Our Roadmap to Useful Robotics
Jun 10, 2016
To deliver the best hands in the world, we’ve collaborated with the best researchers — but what does it take to reach out of a research oriented market? To solve real world problems using robots? We’re convinced that tailoring a custom solution for each problem is not the way forward. We want the people facing those problems to be able to use our solutions themselves. And we have a roadmap to get there.
A bit of history
Developing the most dexterous hand in the world
1987 — first wooden prototype
It’s been a long journey for the dexterous hand, from humble beginnings as a wooden prototype back in 1987, to our current, award-winning, robot.
Our state of the art dexterous hand now has 24 DOF — with 20 independent movements. The first motor actuated version of the hand was developed in 2000. It also streams the data from hundreds of sensors to the control pc at 1kHz, thanks to a switch from CAN to etherCAT in 2011 — developed during theHANDLE project.
The Shadow Dexterous Hand has also seen lots of evolution on the tactile side: simple pressure sensors, Biotacs, Optoforce, ATI Nanos… Integrating with a wide range of tactiles makes it possible to cover all our customers needs, from the most basic to the most demanding.
Scripted in hand pen manipulation
So what can you do with the Hand? Perhaps the most logical answer is “What can’t you do with your hands?” Which is kind of true theoretically speaking, but it’s not so simple to make it do that.
A research oriented product
In order to get our flagship product where it is, we collaborated with researchers throughout the world. A number of European and UK funded research projects shaped our Hand and its ecosystem.
Shadow’s culture has always been very open. We consider that to build the best robots, we need to share as much as possible with a wide community. On top of that, we’ve always aimed for our customers and partners to be able to work on any part of the system of interest to them — from firmware to high level control. While this drove technology forward, it also means having a complex interface and documentation.
Now reaching towards a broader market
All those years of pushing our hand forward culminated in winning the best of the best of CES Asia in 2016, through the Moley Robotics project.
This highlighted some short comings in using our products in a “real world” case:
- due to its dexterity the hand is a complex tool to use — if you want to exploit its full potential.
- Creating complex tasks can be implemented, but that requires a lot of engineer time.
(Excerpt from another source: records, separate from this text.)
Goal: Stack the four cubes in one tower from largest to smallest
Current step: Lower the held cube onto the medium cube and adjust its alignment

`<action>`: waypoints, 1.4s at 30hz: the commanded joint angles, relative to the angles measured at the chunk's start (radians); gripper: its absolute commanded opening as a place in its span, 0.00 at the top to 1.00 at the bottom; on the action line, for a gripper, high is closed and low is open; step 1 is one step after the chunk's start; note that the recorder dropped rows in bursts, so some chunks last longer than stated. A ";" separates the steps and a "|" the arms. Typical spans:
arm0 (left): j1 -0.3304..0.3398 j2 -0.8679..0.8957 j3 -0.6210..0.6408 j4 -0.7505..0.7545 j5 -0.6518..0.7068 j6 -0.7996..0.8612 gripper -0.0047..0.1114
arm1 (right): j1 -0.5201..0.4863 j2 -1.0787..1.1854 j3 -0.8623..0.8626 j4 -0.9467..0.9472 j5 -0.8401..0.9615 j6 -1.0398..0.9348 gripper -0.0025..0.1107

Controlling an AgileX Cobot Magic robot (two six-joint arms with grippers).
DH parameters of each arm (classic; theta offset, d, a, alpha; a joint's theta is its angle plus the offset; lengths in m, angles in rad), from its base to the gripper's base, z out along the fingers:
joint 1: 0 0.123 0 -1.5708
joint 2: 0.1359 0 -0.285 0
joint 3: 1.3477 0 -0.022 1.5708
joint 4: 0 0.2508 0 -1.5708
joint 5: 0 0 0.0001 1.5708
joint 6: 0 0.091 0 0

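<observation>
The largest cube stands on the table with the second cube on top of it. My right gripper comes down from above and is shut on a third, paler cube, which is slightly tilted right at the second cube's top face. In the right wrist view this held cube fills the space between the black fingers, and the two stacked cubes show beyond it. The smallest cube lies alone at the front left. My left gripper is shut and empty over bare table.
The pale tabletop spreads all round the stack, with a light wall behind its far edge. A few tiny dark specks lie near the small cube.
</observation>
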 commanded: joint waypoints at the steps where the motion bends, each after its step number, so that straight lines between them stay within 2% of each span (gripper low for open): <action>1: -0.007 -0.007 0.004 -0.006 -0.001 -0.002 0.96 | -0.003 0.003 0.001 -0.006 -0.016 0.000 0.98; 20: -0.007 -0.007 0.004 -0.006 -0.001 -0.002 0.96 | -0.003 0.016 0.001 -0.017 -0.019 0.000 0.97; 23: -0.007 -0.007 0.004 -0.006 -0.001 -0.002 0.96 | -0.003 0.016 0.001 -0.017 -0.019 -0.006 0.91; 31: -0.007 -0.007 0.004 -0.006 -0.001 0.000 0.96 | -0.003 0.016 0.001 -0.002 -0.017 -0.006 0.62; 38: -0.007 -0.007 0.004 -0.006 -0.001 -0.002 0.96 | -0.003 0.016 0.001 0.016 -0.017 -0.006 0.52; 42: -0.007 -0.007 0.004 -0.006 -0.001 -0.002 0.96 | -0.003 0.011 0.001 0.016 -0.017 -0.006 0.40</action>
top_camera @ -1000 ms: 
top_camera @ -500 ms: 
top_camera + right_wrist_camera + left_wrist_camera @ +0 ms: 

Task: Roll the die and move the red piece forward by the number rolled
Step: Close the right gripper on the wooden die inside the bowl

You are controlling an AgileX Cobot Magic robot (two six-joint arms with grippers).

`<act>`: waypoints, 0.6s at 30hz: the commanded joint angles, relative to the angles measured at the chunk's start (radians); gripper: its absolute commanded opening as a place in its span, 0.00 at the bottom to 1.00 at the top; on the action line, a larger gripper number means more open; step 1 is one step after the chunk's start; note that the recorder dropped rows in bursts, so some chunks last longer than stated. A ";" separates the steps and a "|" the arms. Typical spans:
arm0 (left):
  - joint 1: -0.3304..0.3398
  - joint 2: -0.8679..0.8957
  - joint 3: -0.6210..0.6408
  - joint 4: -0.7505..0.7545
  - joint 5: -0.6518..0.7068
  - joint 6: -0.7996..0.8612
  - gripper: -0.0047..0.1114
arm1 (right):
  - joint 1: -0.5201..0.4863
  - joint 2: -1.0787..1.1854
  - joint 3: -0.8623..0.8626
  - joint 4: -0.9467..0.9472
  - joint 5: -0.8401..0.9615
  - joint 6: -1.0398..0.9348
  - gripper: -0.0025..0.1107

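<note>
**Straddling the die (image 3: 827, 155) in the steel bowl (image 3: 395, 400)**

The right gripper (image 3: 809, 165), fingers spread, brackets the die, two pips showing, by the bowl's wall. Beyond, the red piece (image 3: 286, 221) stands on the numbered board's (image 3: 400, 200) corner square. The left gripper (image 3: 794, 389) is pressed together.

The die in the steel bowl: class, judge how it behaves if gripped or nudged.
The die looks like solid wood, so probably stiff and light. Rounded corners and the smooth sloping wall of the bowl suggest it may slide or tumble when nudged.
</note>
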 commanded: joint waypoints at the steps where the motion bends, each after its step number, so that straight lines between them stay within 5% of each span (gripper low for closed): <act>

The engineers don’t necessarily know much about the task itself; what if we could move that engineer time over to the people who would normally do the task?
Our roadmap to making a great product useful
A powerful yet simple GUI
To remove the complexity out of setting up a new robot behaviour, we need to focus on a simple GUI that makes it possible to represent potentially complex behaviours in an intuitive way. Block programming seems like a good match for this: by sliding boxes and combining them, the end user can solve their problem without writing code or understanding robots.
The crucial part of this process is to identify the best box set. The keyword here is balance:
- if the boxes are too small — e.g. move this joint to this angle — then they are very easy to use in different situations, but the final “recipe” is too complex to build and understand
- if the boxes include too much — e.g. make me a sandwich — then they will be used in just a few cases.
This simple GUI is just the tip of the iceberg. To keep the boxes simple, generic, and useful, we’ll need some robust algorithm in the background. Let’s focus on the two main challenges that we’re facing:
- vision: we need the robot to be able to identify what’s surrounding it. Good object segmentation and recognition is crucial. Other abilities such as safe planning around humans are also necessary.
- grasping: an autonomous grasping box is necessary. The user shouldn’t have to worry about how the robot will achieve the grasp, but instead just tell the robot to grasp this object.
A self improving robot
Hard coding the different library behind the boxes is not feasible. Recognising any object, and being able to grasp them perfectly every time, in any situation is just a dream. We need to help the robot learn from its experience. This is a perfect opportunity to use the cloud to share knowledge between the deployed robots.
Proposed vision pipeline
When faced with an unknown object, the robot can learn the object and add it to a common knowledge base for the other robots connected to the same cloud to be able to recognise it as well.
When a new object is seen, a variety of grasp planners can be run on it to generate potentially possible grasps. This can be computationally expensive. To improve this:
- run the quickest algorithms on the robot to have a potential list of grasps for a new object
- run more computationally expensive grasp planning algorithms in the cloud to generate new types of grasps for known objects in the background.
- Feed all known grasps into a simulator to test them and improve them continuously.
- When using a grasp on a real robot, evaluate the grasp and feed that into its scoring to refine the grasps.
This idea is being researched by different labs throughout the world. Recently, the university of Washington did some exciting work on it.
Optimal Control with Learned Local Models: Application to Dexterous Manipulation Vikash Kumar , Emanuel Todorov , and Sergey Levine — ICRA 2016
There is obviously a lot of work to be done — and a lot of research to convert into product ready algorithms. But our aim is to make it possible to create new robot abilities as easily as decomposing them into logical steps, and therefore make robotics ‘useful’.